The Police and Obeah
The Church, the newspaper, and police led the anti-Obeah resistance, and during that period a high number of Obeah practitioners were arrested, tried, and imprisoned.
In the late 19th century the war against Obeah was led by the upper ranks of the police force, prompted by the press. The development and enforcement of new laws gave rise to a most vigorous campaign against Obeah practitioners, especially in 1899 when 13 practitioners were arrested in the years when the laws were passed.
In Mandeville, Manchester, two policemen were assigned to prosecute “Obeah practitioners”. Throughout 1916 there was a very high level of arrests of Obeah men and Obeah women in that parish.

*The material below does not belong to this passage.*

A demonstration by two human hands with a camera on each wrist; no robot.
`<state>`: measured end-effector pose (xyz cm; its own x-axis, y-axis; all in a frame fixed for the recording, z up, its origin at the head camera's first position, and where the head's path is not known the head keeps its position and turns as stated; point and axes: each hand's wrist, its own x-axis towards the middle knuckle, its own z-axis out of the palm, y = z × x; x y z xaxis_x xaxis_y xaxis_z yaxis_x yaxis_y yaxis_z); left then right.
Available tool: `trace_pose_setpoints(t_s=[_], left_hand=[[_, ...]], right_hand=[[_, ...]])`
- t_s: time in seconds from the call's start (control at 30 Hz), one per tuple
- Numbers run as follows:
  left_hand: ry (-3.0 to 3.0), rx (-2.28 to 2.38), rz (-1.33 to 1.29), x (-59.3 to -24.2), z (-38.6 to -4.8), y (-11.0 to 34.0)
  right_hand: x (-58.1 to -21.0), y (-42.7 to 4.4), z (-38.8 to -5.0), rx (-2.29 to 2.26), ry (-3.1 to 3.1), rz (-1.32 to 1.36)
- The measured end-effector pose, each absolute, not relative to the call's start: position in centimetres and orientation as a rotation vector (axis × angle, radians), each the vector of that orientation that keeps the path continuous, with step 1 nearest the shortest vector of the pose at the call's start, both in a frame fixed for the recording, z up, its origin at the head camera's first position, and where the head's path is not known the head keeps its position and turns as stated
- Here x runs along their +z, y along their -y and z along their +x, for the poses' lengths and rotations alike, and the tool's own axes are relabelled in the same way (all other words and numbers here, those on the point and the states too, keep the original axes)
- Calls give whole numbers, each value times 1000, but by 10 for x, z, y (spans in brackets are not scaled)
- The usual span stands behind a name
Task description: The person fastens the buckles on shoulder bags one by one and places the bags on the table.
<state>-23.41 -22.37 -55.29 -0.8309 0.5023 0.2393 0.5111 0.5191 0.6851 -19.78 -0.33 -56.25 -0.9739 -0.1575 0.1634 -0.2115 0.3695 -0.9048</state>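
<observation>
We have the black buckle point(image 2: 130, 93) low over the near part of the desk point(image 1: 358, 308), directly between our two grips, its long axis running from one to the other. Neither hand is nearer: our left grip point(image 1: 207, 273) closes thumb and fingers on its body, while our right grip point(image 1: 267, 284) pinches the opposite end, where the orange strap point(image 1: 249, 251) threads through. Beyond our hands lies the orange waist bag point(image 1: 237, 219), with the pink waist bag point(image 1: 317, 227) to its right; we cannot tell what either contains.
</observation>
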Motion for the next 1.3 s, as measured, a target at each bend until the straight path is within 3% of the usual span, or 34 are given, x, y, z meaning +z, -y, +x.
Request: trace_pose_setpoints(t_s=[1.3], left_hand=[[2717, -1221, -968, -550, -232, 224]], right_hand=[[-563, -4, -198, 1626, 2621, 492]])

The worsening social and economic situation may have been the real cause for “crimes” of Obeah.
The newspaper, through its editorials and the facility for letters to the editor, conducted regular discussions on Obeah with ex-police officers. It was unearthed that it was a lucrative business and modern-day Obeah is associated with a lucrative business led by the “druggists”, educated men who spread Obeah among the illiterate and make money from the “oils” they sell.
However, after 161 years of the Obeah Laws, Obeah is not on the decline in Jamaica because of the ineffectiveness of the 1898 Obeah Act. But if there is difficulty charging the practitioners for that specific crime, why not indict them for taking money under false pretence.
The 20th century view
Over the centuries, the underground and secretive movement mutated into features grounded in witchcraft for money by new types of Obeah men and Obeah women pretending to be able to deliver spiritual services for good or evil.
There were very frequent newspaper reports in the 1930s of cases involving the arrest and trial of people charged for practising Obeah. Some cases resulted in people being fined, while others resulted in imprisonment.
There was an interesting case in 1933 in which a conviction for Obeah was quashed. Norman Manley represented a client who was charged for Obeah and made an appeal. Manley looked at the history of the idea of Obeah as a West African phenomenon. More importantly, he emphasised the use of the word “pretence”. He made the case under the appellation of Obeah men and Obeah women ‘pretending’ to be able to deliver ‘spiritual services’. Manley told the court that Obeah was a pretence and it did not exist. If it does not exist, then the client cannot be charged for practising “pretence”. He suggested that an appropriate charge would have been taking money under false pretence. The guilty verdict was overturned.
One would have thought that this case would have provided a sound basis on which to start the legal debate on removing the Obeah law from the books. In recent years calls have been made for its removal. One letter to the editor (
Jamaica Observer, February 2013) read, “The recent furore over pronouncements from some members of the Senate that the Obeah Act should be repealed has been a source of amusement, for such a move would grant legitimacy to spirits of mischief and their steward and further that black magic is the reason that our Haitian neighbours are ‘cursed’ to a life of poverty and suffering.”
Another writer described himself as “a Jamaican opposed to sin”. He wrote that as a Christian he was deeply disturbed regarding the call from the Senate to decriminalise Obeah. He states, “The
Bible tells us that God hates those practices, my stomach churned as I read letters supporting this ‘evil’ agenda”.
There is the need for public education on this issue. No one in this day and age should be arrested and charged for practising Obeah.